What Are Home Missions?

“Home Missions” is the name for dioceses and parishes in the United States, including its territories and former territories, which cannot provide basic pastoral services to Catholics without outside help. Basic pastoral services include Mass and sacraments, religious education, and ministry training for priests, deacons, religious sisters and lay people.

For many decades, the Church in the United States has sent missionaries overseas to serve the people of Latin America, Africa, Asia, and Oceania. The home missions are dioceses and parishes here in the United States that need the same kind of support. 


Where are the home missions?

Surprisingly, the Catholic Church is poorly established in many parts of our country, especially Appalachia, the South, the Southwest along the Mexican border, the Rocky Mountain States, Alaska, Puerto Rico and the Virgin Islands, and remote island chains like the Marshalls and the Carolines in the Pacific. Generally speaking, the home missions are everywhere that Catholics are few and the Church is fragile.

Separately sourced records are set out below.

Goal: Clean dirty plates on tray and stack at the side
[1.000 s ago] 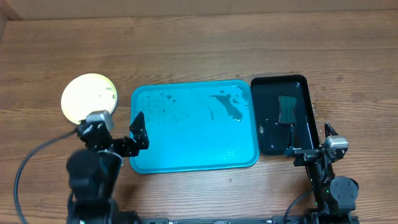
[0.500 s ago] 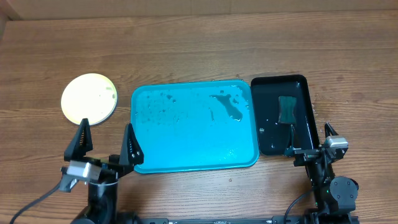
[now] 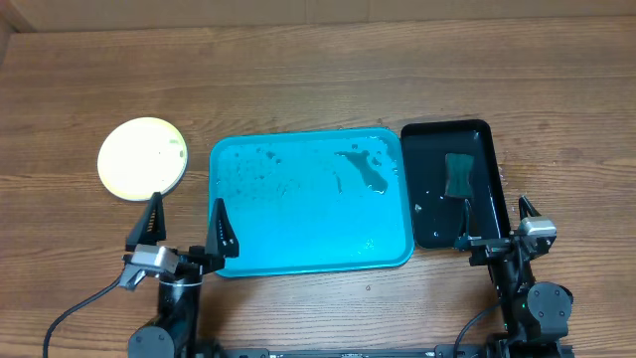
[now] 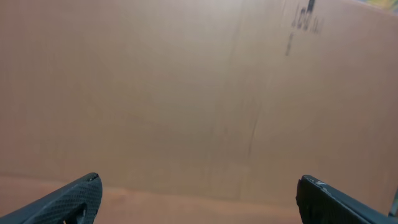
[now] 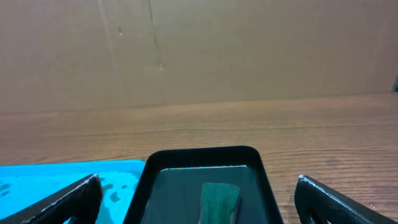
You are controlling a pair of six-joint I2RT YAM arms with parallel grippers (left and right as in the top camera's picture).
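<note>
A round yellow-green plate (image 3: 142,158) lies on the wood to the left of the tray, with a few small specks near its right rim. The teal-blue tray (image 3: 298,239) holds no plate, only water drops and a dark smear (image 3: 364,171); its corner also shows in the right wrist view (image 5: 56,177). My left gripper (image 3: 185,214) stands open at the tray's front-left corner, below the plate, holding nothing. Its wrist view shows only a cardboard wall between the fingertips (image 4: 84,194). My right gripper (image 3: 494,211) is open and empty near the black tray's front edge.
A glossy black tray (image 3: 485,139) sits right of the teal one with a green sponge (image 3: 458,175) in shallow water; both show in the right wrist view, the tray rim (image 5: 199,152) and sponge (image 5: 219,198). A cardboard wall (image 5: 199,50) backs the table.
My left arm has drawn back from beside the plate toward the table's front edge and turned to face the back wall, jaws still wide. The right arm has not moved.
</note>
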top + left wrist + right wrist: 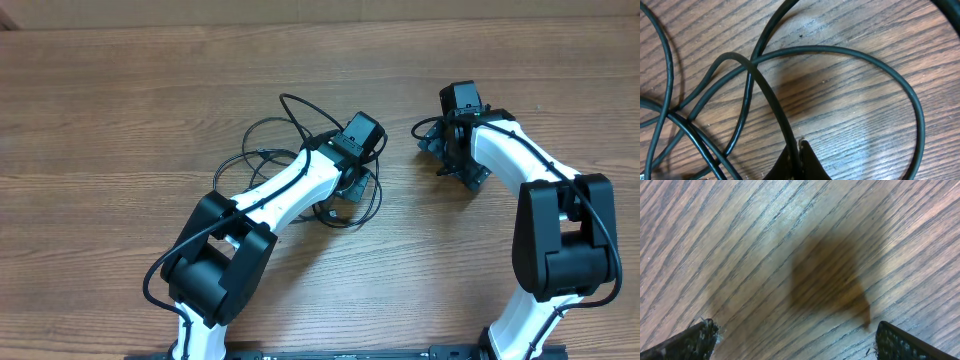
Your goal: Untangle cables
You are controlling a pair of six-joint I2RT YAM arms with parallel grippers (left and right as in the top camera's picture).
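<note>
Cables (820, 48) heaped mid-tabletop (120, 80), roughly halfway between far and near edges, loops crossing one another. My left fingers (812, 167) pinched tight, one strand running into tips; looks held. My right fingers (900, 342) spread wide over bare wood, toward right edge, apart from tangle. Best: lift held strand slowly, watch which loops drag, bring right in to pin crossing loop. No yanking; knot could tighten.

Cables (830, 48) partly hidden under L arm (290, 185); plug ends unclear.
</note>
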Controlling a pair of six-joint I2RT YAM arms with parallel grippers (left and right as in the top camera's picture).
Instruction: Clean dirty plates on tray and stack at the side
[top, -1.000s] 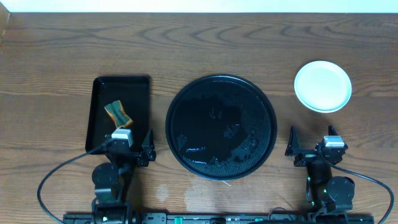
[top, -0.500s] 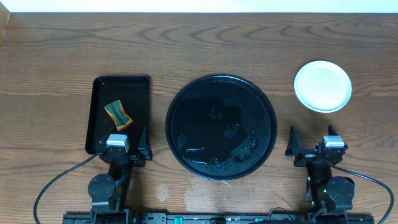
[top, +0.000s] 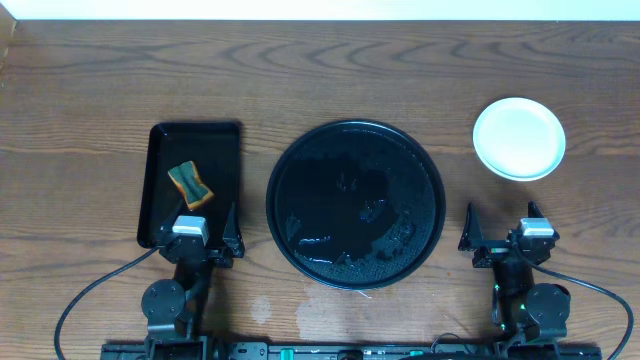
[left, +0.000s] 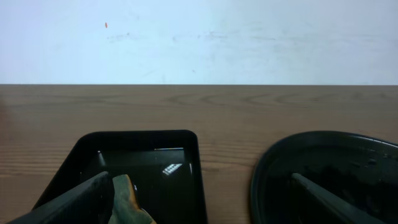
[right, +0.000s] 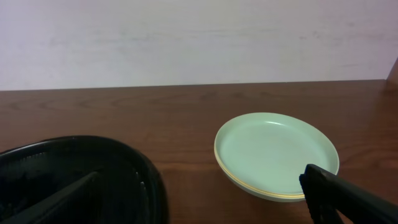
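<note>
Over the last second the left gripper (top: 200, 225) has pulled back toward 6 o'clock, off the near edge of the rectangular tray (top: 195, 127), and in the last half second it has not moved at all. The right gripper (top: 500, 225) has stayed parked at about 5 o'clock throughout. Both claws are released, fingers spread wide with nothing between them.

The round tray (top: 300, 160) sits at the centre of the table (top: 100, 80) with no plate on it. The plates (top: 519, 138) are stacked at 2 o'clock, well apart from the tray. The sponge (top: 190, 185) lies back in the rectangular tray at 9 o'clock. We judge the job done and the arms gone to rest.

From above, the stack reads as a single disc, so we cannot count it. The right wrist view shows a mint top plate, clean, with a thin yellow line under its rim that suggests another beneath; a third we cannot make out. Whether the lower faces are clean is hidden. The tray's glossy patches could be water or reflections; we cannot tell which. In both wrist views the fingers are cut off by the frame's bottom edge.
</note>
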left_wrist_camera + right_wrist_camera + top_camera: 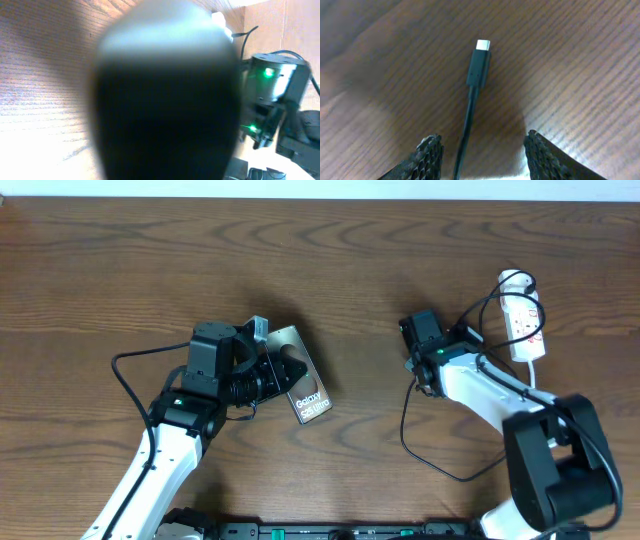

Come tour the U.S. home missions . . .

Belleville, Illinois

Let's begin our tour in southern Illinois in the diocese of Belleville. East St. Louis-Belleville is the only metropolitan area in the diocese, but it is also one of the poorest communities in the nation. The Sister Thea Bowman Catholic School (STBCS) provides the only alternative to the troubled public school system. The population of the STBCS elementary school is comprised of 99% racial minorities. In addition, 90% of the families fall below the poverty line and only 4% are Catholic. The children are often raised by someone other than their biological parents and know the realities of drugs, violence, and crime.

Funding from Catholic Home Missions Appeal helps STBCS to continue providing the best holistic Catholic education possible for the children enrolled and is a vehicle for evangelization. Despite the challenges that the children at STBCS face, 100% of its graduates enter high school, and 95% of its graduates are enrolled in college or university. This program and many more give testimony to the great benefit of the Catholic Home Mission Appeal.

Great Falls-Billings, Montana

Across the country, in the Diocese of Great Falls-Billings in Montana, 99 parishes and missions stretch over 90,000 square miles. Many priests in the diocese serve multiple parishes, some serve up to five! Many parishes cannot meet the financial obligations of having a full-time priest and communities often feel disconnected from the larger Church. With support from the Catholic Home Missions Appeal, the diocese ensures priests can make the necessary travel to serve their flocks and parishes can keep their doors open. The support from this collection has touched the people in this diocese and allowed them to keep their faith communities active and connected to the universal Church.

El Paso, Texas

Let's head south, to the western border of Texas to the Diocese of El Paso. The population within the Diocese of El Paso in West Texas is about 80% Catholic, one of the highest percentages of Catholics of any diocese in the United States, and more than two-thirds are Hispanic. However, the rural parishes experience poverty, extreme geographic isolation, and rugged terrain.

With funding from the Catholic Home Missions Appeal, two Missionary Sisters of Jesus have served five parishes, six missions, and nearly 4,000 Catholics through the West Texas Evangelization Program (WTEP). These two sisters are the only presence of consecrated women in the area, and with the shortage of priests, they do much to help strengthen the local Catholic communities. Through WTEP, the sisters have helped form small faith-sharing groups, conducted Lenten missions, and made door-to-door visits in the neighborhoods. WTEP also brought medical professionals to provide much-needed health and wellness presentations to these rural communities, which otherwise lack access to these resources.

Marshall Islands

Going farther west, past Los Angeles, beyond Hawaii, we arrive at the Marshall Islands. The Marshall Islands are a collection of atolls and islands covering an area of 500,000 square miles. Given the great distance between these islands, travel is often difficult and communication is unreliable. The islands themselves do not have any local priests and have only one local permanent deacon and sister; and so, the Missionaries of the Sacred Heart provide for the pastoral and sacramental needs of the Islands. Additionally, many people move to the United States after high school, making it hard for the Catholic Church there to find men interested in joining the priesthood.

Against those odds, the Marshall Islands welcomed with great joy a seminarian in 2014! Thanks to a grant from the Catholic Home Missions Appeal, they are able to afford to send him to seminary for his studies. Through his studies, he is a witness and example to other young men on the Islands.

Our tour could have touched any of eighty other home mission dioceses in the United States or in its dependencies in the Caribbean and Pacific. The Catholic Home Missions Appeal helps meet the faith needs of Catholics in the missions. It supports the education of priests, deacons, religious sisters and lay people, so the Eucharist and the word of God can nourish Catholics. It supports religious education, so Catholics can expand their knowledge of the faith and hand it down to the next generation. It helps small parishes stay alive.

 

Please help your fellow Catholics in the practice of their faith. Give generously to the Catholic Home Missions Appeal when it is taken up in your parish.